You ask a topical question with a value assumption built in. Is online unauthorised file sharing "piracy" or an "un-monetised" opportunity? There is no question that the economic impact of file-sharing is being felt by creators and rights owners alike, although how its impact may be disentangled form the effects of the recession are less easily discernible.

Suggesting that we all agree that technical measures are applied to a problem like this is a bit like saying that we all agree that breathing air is a good idea. We all agree we have a problem, but we don't all agree that trying to threaten people with various degrees of punishment is necessarily going to act as much of a deterrent.

My personal belief is that legislating for technical measures on the internet is like asking a snail to act as a line judge at a football match. The speed of technological innovation and circumvention means that any preventative measures can at best be speed bumps.

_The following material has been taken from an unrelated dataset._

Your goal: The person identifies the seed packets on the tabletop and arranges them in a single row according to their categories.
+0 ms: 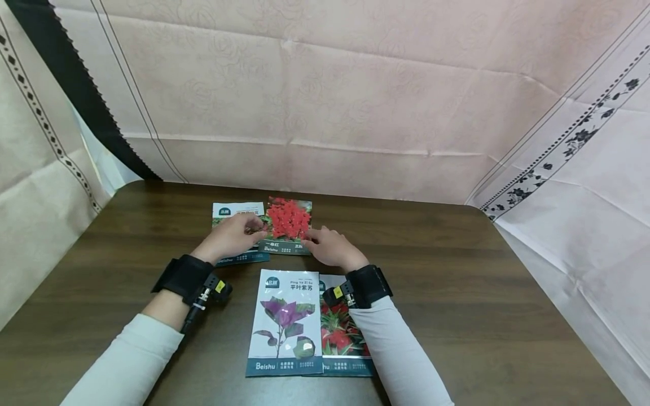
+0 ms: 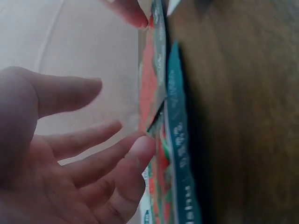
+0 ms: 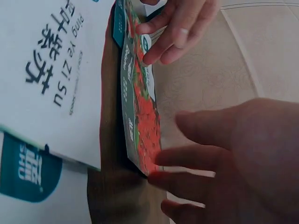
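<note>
A seed packet with red blossoms (image 1: pixel 288 219) lies at the back of the table. Its left part overlaps another packet (image 1: pixel 244 258) with a white top and teal base, largely covered by my left hand (image 1: pixel 232 234). In the left wrist view the left fingertips (image 2: pixel 142 147) touch where the two packets overlap, and the thumb stands apart. At the red-blossom packet's right edge is my right hand (image 1: pixel 335 248). Its fingertips (image 3: pixel 156 177) touch that edge or lie very near it, with the thumb spread away.
Nearer me, a white packet with a purple-leaved plant (image 1: pixel 284 321) overlaps another packet with red flowers (image 1: pixel 342 338), partly hidden under my right forearm. All lie on a brown wooden table (image 1: pixel 482 316). Pale patterned cloth (image 1: pixel 330 101) hangs behind it.
</note>
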Demonstrator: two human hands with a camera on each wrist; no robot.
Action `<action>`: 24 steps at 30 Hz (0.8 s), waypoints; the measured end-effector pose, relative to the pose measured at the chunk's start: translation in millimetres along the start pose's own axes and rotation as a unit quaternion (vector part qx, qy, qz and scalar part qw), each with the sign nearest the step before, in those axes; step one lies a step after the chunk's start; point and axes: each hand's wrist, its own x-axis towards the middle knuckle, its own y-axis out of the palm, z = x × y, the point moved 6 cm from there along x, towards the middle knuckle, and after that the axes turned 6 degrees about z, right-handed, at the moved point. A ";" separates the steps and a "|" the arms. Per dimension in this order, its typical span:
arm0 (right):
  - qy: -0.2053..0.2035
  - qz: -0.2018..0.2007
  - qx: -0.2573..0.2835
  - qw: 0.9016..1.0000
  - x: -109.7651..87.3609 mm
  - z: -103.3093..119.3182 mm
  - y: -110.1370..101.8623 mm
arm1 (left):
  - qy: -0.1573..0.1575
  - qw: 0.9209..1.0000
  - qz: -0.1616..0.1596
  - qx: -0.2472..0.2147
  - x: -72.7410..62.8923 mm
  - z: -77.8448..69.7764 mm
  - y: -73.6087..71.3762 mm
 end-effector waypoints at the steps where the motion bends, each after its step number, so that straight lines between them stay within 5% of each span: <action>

There are also dangers to invoking technical measures. Consumer groups have highlighted the difficulties of accurately identifying offenders on the internet and the breaches of personal privacy that would be required to try to do so. Additionally, the teenage response to being pursued is to lie and to hide. Both of these options are now available in the form of new encrypted services which lead in a sinister line to "darknets" where far more sinister materials and characters are to be found. Creating legislation that might drive our young folk in that direction should be considered for its implications very carefully indeed.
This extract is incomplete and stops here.